Need help and suggestions for image comparison method

Things to note:
I am using C++, Qt, and OpenCV.

Background info:
I am trying to create a program (actually a method) in C++ that takes two (filtered to two color black & white) images from a moving robot, one within X amount of time of the other, then trys to find the amount of shift between each frame. It does this by overlaying the second picture ontop of the first, in every possible placement, and comparing the overlapping area, pixel per pixel.

I’ve gotten all of the bugs out (to the extent of my knowledge), with the exception of one. There is a method that takes two images, one from the overlapping area of each frame, counts each matching pixel, and returns a “score” of how similar the two images that were passed in. My issue with this is the “score” returned. This score only returns the number of matching pixels. If I were to give it larger images, it would return a larger score than if I gave it smaller ones, even if the smaller ones were more similar. I’ve already tried dividing the score by the area of the images.

The program does that for many different images to figure out which is the best match, which is dictated by the “score”.

I was wondering what the best way to calculate the “score” is, that would always give the pair of images with the most in common the best score, regardless of size or shape.
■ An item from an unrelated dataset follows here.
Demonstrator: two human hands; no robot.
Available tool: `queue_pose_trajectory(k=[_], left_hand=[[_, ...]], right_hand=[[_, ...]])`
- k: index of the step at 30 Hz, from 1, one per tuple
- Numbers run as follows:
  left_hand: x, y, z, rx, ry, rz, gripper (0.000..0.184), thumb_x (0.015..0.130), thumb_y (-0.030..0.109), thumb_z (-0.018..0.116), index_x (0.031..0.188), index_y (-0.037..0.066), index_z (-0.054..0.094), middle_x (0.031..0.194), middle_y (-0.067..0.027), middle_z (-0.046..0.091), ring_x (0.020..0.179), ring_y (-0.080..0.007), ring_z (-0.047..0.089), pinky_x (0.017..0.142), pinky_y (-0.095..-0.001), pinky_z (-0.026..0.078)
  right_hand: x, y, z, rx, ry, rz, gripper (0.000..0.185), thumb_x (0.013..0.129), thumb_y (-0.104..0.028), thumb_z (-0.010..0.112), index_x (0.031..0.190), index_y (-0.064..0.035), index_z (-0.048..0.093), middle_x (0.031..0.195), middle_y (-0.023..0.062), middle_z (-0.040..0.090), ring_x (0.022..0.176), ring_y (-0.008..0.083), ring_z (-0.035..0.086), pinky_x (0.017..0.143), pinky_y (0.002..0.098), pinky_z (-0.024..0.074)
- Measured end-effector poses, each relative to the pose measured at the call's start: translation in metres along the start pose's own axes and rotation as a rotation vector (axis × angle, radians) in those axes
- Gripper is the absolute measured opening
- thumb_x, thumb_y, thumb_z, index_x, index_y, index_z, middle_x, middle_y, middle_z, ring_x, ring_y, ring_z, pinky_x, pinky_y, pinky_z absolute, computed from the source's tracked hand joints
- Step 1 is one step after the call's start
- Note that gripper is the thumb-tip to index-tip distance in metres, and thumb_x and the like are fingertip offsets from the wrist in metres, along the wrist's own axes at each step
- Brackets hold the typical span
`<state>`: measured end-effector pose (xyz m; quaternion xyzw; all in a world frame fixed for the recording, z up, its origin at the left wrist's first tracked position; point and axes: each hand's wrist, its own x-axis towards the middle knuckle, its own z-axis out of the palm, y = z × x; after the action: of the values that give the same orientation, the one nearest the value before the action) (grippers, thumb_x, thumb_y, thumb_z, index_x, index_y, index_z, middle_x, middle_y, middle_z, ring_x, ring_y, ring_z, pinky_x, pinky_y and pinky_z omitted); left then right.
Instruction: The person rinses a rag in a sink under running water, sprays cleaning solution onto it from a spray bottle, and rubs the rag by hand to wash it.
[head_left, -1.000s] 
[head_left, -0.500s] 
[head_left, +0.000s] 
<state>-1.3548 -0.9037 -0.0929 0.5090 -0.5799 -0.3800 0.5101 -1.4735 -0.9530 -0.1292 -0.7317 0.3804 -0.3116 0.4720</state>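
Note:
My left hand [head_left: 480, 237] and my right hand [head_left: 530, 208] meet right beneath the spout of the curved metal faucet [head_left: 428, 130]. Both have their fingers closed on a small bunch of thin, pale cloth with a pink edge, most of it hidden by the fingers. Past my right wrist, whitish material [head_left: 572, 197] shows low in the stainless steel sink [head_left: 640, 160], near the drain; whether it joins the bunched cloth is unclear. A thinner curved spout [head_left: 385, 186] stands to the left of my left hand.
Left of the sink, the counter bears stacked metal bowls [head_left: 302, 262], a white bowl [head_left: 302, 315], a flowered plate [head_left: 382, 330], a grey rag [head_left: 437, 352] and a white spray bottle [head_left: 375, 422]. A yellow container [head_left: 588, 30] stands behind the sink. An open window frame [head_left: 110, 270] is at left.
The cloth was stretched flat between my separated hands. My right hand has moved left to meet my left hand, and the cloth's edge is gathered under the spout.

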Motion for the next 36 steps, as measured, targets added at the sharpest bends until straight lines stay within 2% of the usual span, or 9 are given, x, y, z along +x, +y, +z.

Here is the troublesome code:

*double ImgCompare (Mat Img1, Mat Img2, int ImgWidth, int ImgHeight) { //both images are the same diamentions

double Score = 0;

double ImgArea = ImgWidth * ImgHeight;

for (int Y = -1; Y < abs(ImgHeight-2); Y=Y) {

    for (int X = -1; X < abs(ImgWidth-2); X=X) {

        if (Img1.at<double>(X,Y) == Img2.at<double>(X,Y) ) {

            Score++;

        }

        X++;

    }

    Y++;

}

//printf("Score = %f

", Score);
return(Score);

}*

Sorry for the lack of indents

Would anyone like the code for the rest?

Are you using black and white or “color” (greyscale) or full color?

Your can do something like the average absolute value of the difference between the pixels. If you’re using b&w or “color” that should be easy to calculate. If you’re doing actual full color, then the computation will be a little more complex since there’s a few different options.

Incedentily, the increments of your for loops bother me: “X=X” really shouldn’t do anything.

And what was the problem with dividing by the area? That will give score a range from 0 – when no pixels match, to 1.0 when all pixels match. That normalizes the score.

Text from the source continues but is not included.